Wednesday, January 18, 2012

Every Man in His Humour

Ugh. Do I like Jonson, or do I not like him? I'm just not sure! It's so hard to tell. I find him REALLY interesting, that's certain.

This play is often considered Ben Jonson's genre-defining moment. He writes a play about the humours and then everyone writes them. The introduction points out, though, that Jonson was not the first to write a play like this, that Jonson is not even that into the idea of the humours, and that, furthermore, this is not strictly a humours play, since only one character really embodies their humour.

Kitely, apparently, is the only character who is so totally defined by his personality; he is the "jealous husband". But we have other characters in this play who are defined by their theatrical type. The suspicious father (Knowell), the errant son (Edward), the wily servant (the awesomely named Brainworm), the braggart soldier (Bobadill), and the ignorant gull (Stephen).

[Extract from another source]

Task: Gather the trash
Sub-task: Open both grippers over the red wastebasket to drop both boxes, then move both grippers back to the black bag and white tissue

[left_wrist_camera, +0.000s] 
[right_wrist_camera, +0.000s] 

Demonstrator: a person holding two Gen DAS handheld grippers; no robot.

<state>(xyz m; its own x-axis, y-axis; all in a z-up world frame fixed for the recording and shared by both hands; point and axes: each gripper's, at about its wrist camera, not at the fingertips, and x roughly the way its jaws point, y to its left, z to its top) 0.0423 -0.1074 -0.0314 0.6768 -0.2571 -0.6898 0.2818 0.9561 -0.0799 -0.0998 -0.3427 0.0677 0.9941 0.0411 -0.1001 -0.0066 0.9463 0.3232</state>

This comedy is very Plautine in nature, coming directly from Greek New Comedy through Roman. And the plot is lovely and tangled and everyone ends up going to to dinner after the marriage of Edward to Bridget, except for Matthew and Bobadill who are symbolically banished as the symbols of war and lovesick melancholy.

I think the correspondences critics have drawn between this play and the Henry IV plays are very interesting. Knowell becomes Henry IV, worried over his wayward son who eventually does him proud. Bobadill is a loud, bragging Falstaff, purely comic in nature, whose "banishment" we do not feel bad, but laugh, about.

Stephen is also funny, the country cousin who doesn't get that everyone, even the servant, is making fun of him. He is proud of his leg, like Andrew Aguecheek, and Brainworm says, "You have an excellent good leg, Master Stephen, but I cannot stay, to praise it longer now, and I am very sorry for't." Stephen fancies himself a poet but puts nonsensical references in his poems to "make up the meter"; he is also proud of his tendency towards melancholy.

A couple notes:

There is an interesting FBAFB correspondence in a reference to "Roger Bacon" and the Brazen Head just a page later.

Matthew, the bad poet, is reading a play (within this play) called "Go by, Hieronymo."